Would you repeat each of the lines below exactly?
-- Opening Marker --
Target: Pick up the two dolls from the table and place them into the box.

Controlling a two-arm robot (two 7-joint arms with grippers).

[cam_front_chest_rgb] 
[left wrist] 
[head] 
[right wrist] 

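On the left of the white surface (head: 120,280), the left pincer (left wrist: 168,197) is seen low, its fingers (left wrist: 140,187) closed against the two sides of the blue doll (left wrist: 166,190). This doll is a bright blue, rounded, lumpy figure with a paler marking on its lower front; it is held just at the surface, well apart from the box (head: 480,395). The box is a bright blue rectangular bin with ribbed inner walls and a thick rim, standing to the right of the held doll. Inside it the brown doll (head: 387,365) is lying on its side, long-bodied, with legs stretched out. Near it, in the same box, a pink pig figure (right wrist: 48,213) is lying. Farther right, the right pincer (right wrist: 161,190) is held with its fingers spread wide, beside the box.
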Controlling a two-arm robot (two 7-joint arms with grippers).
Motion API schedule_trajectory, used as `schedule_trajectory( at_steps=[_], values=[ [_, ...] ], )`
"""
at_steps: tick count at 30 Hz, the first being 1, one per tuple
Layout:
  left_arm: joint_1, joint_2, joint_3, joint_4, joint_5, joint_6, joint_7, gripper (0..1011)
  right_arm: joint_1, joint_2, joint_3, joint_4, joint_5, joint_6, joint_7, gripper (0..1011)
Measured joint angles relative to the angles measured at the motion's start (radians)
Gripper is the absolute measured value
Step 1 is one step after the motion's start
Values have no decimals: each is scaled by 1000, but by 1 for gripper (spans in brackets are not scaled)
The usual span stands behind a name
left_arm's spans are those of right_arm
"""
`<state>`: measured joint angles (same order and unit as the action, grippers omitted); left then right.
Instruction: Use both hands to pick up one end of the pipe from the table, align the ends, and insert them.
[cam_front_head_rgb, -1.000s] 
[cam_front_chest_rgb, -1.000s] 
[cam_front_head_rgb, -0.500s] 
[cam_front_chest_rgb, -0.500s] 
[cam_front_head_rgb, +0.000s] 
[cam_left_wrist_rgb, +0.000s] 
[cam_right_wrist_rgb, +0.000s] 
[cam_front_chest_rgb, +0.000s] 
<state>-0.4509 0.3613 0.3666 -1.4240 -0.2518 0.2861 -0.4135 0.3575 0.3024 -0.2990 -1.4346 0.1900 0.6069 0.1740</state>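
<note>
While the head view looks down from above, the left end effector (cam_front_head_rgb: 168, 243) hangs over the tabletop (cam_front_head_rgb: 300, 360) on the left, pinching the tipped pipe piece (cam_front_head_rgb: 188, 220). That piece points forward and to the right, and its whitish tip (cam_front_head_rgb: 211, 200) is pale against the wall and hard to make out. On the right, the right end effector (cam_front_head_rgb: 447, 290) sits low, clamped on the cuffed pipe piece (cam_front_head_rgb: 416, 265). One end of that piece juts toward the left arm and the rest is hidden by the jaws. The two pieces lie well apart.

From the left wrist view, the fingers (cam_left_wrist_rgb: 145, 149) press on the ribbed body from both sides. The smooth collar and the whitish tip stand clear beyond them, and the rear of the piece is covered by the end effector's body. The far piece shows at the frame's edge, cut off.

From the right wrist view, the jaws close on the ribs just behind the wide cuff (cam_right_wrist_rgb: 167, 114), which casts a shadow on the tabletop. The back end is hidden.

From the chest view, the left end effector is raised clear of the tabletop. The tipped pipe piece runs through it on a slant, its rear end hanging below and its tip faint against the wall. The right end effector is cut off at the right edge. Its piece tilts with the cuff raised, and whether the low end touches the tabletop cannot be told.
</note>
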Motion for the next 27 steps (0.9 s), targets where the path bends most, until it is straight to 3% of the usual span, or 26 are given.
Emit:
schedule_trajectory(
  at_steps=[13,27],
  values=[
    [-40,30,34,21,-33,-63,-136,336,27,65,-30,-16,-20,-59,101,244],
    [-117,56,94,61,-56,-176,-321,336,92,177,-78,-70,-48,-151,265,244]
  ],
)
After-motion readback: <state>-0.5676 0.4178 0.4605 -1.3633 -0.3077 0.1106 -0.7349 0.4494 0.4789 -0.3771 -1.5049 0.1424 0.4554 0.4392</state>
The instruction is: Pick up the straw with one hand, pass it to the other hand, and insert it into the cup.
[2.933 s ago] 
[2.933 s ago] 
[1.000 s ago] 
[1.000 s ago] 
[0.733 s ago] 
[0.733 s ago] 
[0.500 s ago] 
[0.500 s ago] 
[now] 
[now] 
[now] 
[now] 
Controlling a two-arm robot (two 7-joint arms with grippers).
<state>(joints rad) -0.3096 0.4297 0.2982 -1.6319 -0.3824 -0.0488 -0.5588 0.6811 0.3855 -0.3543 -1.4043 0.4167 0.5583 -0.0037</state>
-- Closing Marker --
_Answer box_:
Target: Pick up the two dolls from the table and place them into the box.

Controlling a two-arm robot (two 7-joint arms with grippers).

[cam_front_chest_rgb] 
[left wrist] 
[head] 
[right wrist] 

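On the left of the white surface (head: 120,280), the left pincer (left wrist: 168,197) is seen low, its fingers (left wrist: 140,187) closed against the two sides of the blue doll (left wrist: 166,190). This doll is a bright blue, rounded, lumpy figure with a paler marking on its lower front; it is held just at the surface, well apart from the box (head: 480,395). The box is a bright blue rectangular bin with ribbed inner walls and a thick rim, standing to the right of the held doll. Inside it the brown doll (head: 387,365) is lying on its side, long-bodied, with legs stretched out. Near it, in the same box, a pink pig figure (right wrist: 48,213) is lying. Farther right, the right pincer (right wrist: 161,190) is held with its fingers spread wide, beside the box.
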Controlling a two-arm robot (two 7-joint arms with grippers).
Motion API schedule_trajectory, used as `schedule_trajectory( at_steps=[_], values=[ [_, ...] ], )`
"""
at_steps: tick count at 30 Hz, the first being 1, one per tuple
Layout:
  left_arm: joint_1, joint_2, joint_3, joint_4, joint_5, joint_6, joint_7, gripper (0..1011)
  right_arm: joint_1, joint_2, joint_3, joint_4, joint_5, joint_6, joint_7, gripper (0..1011)
Measured joint angles relative to the angles measured at the motion's start (radians)
Gripper is the absolute measured value
Step 1 is one step after the motion's start
Values have no decimals: each is scaled by 1000, but by 1 for gripper (spans in brackets are not scaled)
The usual span stands behind a name
left_arm's spans are those of right_arm
"""
`<state>`: measured joint angles (same order and unit as the action, grippers omitted); left then right.
Instruction: Use both hands to pick up one end of the pipe from the table, align the ends, and insert them.
[cam_front_head_rgb, -1.000s] 
[cam_front_chest_rgb, -1.000s] 
[cam_front_head_rgb, -0.500s] 
[cam_front_chest_rgb, -0.500s] 
[cam_front_head_rgb, +0.000s] 
[cam_left_wrist_rgb, +0.000s] 
[cam_right_wrist_rgb, +0.000s] 
[cam_front_chest_rgb, +0.000s] 
<state>-0.4509 0.3613 0.3666 -1.4240 -0.2518 0.2861 -0.4135 0.3575 0.3024 -0.2990 -1.4346 0.1900 0.6069 0.1740</state>
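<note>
While the head view looks down from above, the left end effector (cam_front_head_rgb: 168, 243) hangs over the tabletop (cam_front_head_rgb: 300, 360) on the left, pinching the tipped pipe piece (cam_front_head_rgb: 188, 220). That piece points forward and to the right, and its whitish tip (cam_front_head_rgb: 211, 200) is pale against the wall and hard to make out. On the right, the right end effector (cam_front_head_rgb: 447, 290) sits low, clamped on the cuffed pipe piece (cam_front_head_rgb: 416, 265). One end of that piece juts toward the left arm and the rest is hidden by the jaws. The two pieces lie well apart.

From the left wrist view, the fingers (cam_left_wrist_rgb: 145, 149) press on the ribbed body from both sides. The smooth collar and the whitish tip stand clear beyond them, and the rear of the piece is covered by the end effector's body. The far piece shows at the frame's edge, cut off.

From the right wrist view, the jaws close on the ribs just behind the wide cuff (cam_right_wrist_rgb: 167, 114), which casts a shadow on the tabletop. The back end is hidden.

From the chest view, the left end effector is raised clear of the tabletop. The tipped pipe piece runs through it on a slant, its rear end hanging below and its tip faint against the wall. The right end effector is cut off at the right edge. Its piece tilts with the cuff raised, and whether the low end touches the tabletop cannot be told.
</note>
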Motion for the next 27 steps (0.9 s), targets where the path bends most, until it is straight to 3% of the usual span, or 26 are given.
Emit:
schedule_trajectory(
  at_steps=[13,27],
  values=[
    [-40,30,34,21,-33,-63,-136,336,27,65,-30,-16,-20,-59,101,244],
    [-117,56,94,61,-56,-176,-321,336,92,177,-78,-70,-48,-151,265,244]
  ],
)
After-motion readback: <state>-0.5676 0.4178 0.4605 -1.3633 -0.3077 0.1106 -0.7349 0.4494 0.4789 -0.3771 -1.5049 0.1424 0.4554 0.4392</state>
The instruction is: Pick up the straw with one hand, pass it to the other hand, and insert it into the cup.
[2.933 s ago] 
[2.933 s ago] 
[1.000 s ago] 
[1.000 s ago] 
[0.733 s ago] 
[0.733 s ago] 
[0.500 s ago] 
[0.500 s ago] 
[now] 
[now] 
[now] 
[now] 
Controlling a two-arm robot (two 7-joint arms with grippers).
<state>(joints rad) -0.3096 0.4297 0.2982 -1.6319 -0.3824 -0.0488 -0.5588 0.6811 0.3855 -0.3543 -1.4043 0.4167 0.5583 -0.0037</state>

With that, the output is complete.